The exact wording in german PPL theory textbooks is: "class E is controlled airspace in which VFR aircraft are not subject to control".
Thus, a clearance is not required for VFR aircraft.
So, in a certain way you are right. Most VFR-PPL pilots "consider" class E as "uncontrolled" airspace just like class G, only with substantially higher weather minima (and then some don't even know that ).
I think it's a good think.
The thing about France is that unlike the UK, the airspace is very accessable, and the weather regularly allows higher VFR flight. Indeed it's after useful in the hot summer days to avoid bumps and keep cool.
It's rare that I fly any distance in France below 5000ft, and I only fly VFR.
For me this is a good thing.
The term "controlled" airspace means that Air Traffic Control (ATC) services are available. SERA.8001 states that air traffic control is available to IFR flights in airspace E only.

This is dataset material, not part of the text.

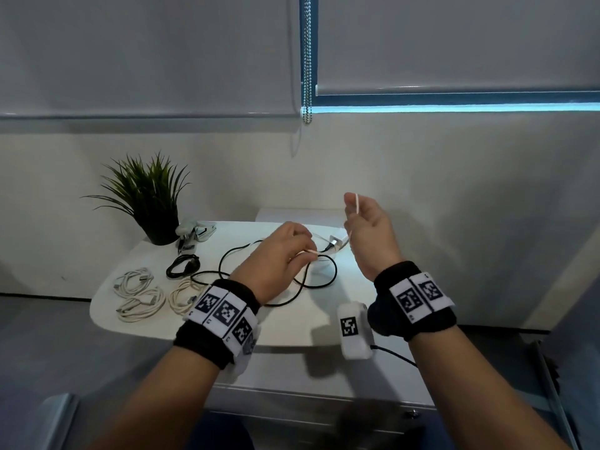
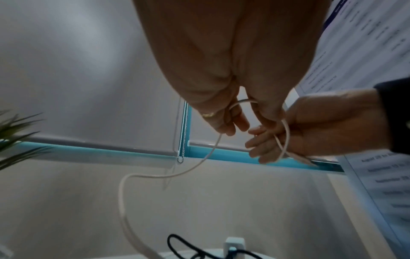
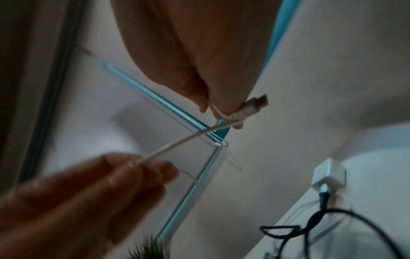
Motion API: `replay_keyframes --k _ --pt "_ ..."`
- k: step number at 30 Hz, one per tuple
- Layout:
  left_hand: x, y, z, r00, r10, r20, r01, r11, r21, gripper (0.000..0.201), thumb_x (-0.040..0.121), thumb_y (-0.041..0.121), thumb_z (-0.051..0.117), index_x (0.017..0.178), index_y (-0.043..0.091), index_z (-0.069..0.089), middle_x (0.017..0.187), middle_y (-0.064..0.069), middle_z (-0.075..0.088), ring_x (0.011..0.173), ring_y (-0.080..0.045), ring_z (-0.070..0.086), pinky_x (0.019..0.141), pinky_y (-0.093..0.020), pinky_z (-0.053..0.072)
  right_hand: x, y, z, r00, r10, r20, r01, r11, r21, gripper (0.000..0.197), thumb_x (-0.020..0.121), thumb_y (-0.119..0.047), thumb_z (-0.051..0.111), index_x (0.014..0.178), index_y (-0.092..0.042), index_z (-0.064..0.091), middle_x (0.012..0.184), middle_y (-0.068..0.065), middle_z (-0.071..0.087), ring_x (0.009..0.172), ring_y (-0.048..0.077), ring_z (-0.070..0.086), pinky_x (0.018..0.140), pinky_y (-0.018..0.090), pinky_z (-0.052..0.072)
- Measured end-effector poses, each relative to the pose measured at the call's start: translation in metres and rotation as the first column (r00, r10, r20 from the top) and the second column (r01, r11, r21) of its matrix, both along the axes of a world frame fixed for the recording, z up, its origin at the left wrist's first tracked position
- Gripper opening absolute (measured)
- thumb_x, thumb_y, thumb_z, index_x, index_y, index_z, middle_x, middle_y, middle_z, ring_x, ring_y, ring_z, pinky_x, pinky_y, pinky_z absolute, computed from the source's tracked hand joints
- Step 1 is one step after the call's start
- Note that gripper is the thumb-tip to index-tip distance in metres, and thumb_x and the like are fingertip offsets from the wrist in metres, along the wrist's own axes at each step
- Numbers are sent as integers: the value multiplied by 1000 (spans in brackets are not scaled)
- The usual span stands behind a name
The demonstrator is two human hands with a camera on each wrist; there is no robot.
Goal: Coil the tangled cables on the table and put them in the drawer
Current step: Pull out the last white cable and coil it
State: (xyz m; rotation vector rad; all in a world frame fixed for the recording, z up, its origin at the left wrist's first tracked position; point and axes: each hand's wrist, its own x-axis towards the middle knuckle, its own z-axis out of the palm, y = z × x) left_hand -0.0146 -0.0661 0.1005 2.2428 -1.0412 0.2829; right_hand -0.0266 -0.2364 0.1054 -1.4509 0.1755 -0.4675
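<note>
Currently we work on one white cable (image 1: 356, 206), held above the middle of the surface (image 1: 350, 271). Our right hand (image 1: 368, 233) is raised, palm toward us, with the cable wound round its fingers; the right wrist view shows the plug end (image 3: 255, 105) pinned against a fingertip, so the first turn cannot slip. Our left hand (image 1: 282, 254) sits lower and to the left, fingers curled, pinching the free run of the same cable (image 2: 286, 133). We judge that it feeds and tensions the run so each turn lands on the right hand's fingers.

The rest of this cable drops toward the surface and trails to the near side in the left wrist view. A white adapter (image 3: 330, 173) lies at the far side of the surface with a black cable (image 1: 328, 277) plugged into it; that cable sprawls in loose loops under our hands and is not yet coiled.

At the near left of the surface lie three coiled white cables (image 1: 139, 297) and one coiled black cable (image 1: 182, 266), apparently grouped for transfer. The drawer is not identifiable in any view. A potted plant (image 1: 149, 196) and a stapler (image 1: 194, 233) stand at the far left.
</note>
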Motion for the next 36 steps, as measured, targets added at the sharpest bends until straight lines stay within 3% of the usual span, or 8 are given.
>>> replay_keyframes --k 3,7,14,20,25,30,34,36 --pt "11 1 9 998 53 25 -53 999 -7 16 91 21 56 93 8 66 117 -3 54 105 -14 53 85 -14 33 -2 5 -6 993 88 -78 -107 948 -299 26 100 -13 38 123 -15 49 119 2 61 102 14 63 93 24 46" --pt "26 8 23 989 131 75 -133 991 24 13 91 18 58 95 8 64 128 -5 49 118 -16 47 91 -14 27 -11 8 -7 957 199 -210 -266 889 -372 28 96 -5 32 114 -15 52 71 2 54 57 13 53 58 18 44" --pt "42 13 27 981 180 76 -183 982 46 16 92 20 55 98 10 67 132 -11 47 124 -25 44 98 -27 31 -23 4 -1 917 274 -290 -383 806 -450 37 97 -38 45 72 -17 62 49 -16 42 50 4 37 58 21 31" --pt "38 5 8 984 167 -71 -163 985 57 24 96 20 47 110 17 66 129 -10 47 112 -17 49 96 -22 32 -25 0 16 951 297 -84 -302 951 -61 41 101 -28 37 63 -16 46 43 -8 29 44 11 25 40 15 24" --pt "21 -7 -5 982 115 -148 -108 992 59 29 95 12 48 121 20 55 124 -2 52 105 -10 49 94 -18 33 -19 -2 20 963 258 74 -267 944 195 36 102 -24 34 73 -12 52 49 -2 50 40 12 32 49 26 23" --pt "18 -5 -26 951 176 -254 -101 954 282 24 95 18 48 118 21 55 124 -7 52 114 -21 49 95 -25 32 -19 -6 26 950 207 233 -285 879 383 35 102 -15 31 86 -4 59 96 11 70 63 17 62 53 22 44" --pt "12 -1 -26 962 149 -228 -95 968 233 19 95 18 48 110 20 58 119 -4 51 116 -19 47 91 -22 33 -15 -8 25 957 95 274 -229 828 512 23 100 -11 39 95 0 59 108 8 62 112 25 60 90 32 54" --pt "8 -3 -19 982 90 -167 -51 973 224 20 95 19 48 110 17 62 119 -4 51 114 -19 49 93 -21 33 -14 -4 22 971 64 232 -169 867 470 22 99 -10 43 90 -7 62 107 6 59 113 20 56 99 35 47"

So one could say that for VFR flights, E is CAS. However, an airspace is classified the same for everybody, i.e. at a given 3D position both VFR and IFR flights are in the same airspace. Thus I don't think it makes sense to talk about E as uncontrolled airspace.
OK; the UK pilot training system is firmly attached to
controlled airspace = airspace for which you need a clearance
which kind of makes sense if your objective is to keep people from busting it.
It also doesn't make sense to me (gramatically) to call it "controlled" when there is no "control".
Class E is a bit of an oddity, because you can be IFR (and absolutely "controlled") but there can be non-radio traffic in the same space.
I am not sure why France has got it, given there is almost no VFR traffic in it and even less IFR traffic.
I can see why the USA has got it: they have it almost universally from 1200ft to 17999ft, and the bottom limit means that if you are, ahem, "VFR" but in IMC, the moment you climb into Class E you are definitely illegal, and the FAA has busted people for that (needs witnesses, but Germany is familiar with that concept too )).
That, together with the much accessible FAA IR, and a lack of IFR charges > 2T, means that a lot of Americans willingly go for legit IFR capability and they don't seem to have the European (and particularly British) "VFR in IMC" culture. This in turn protects instrument approaches; a particular issue in the UK with Class G IAPs where one is often dodging traffic flying straight through the IAP.
It's much more difficult to bust somebody for flying "VFR" in IMC in Class G because ATC is not capable of giving you an IFR clearance in the first place. AFAIK, the FAA has done those busts for "not filing an IFR flight plan".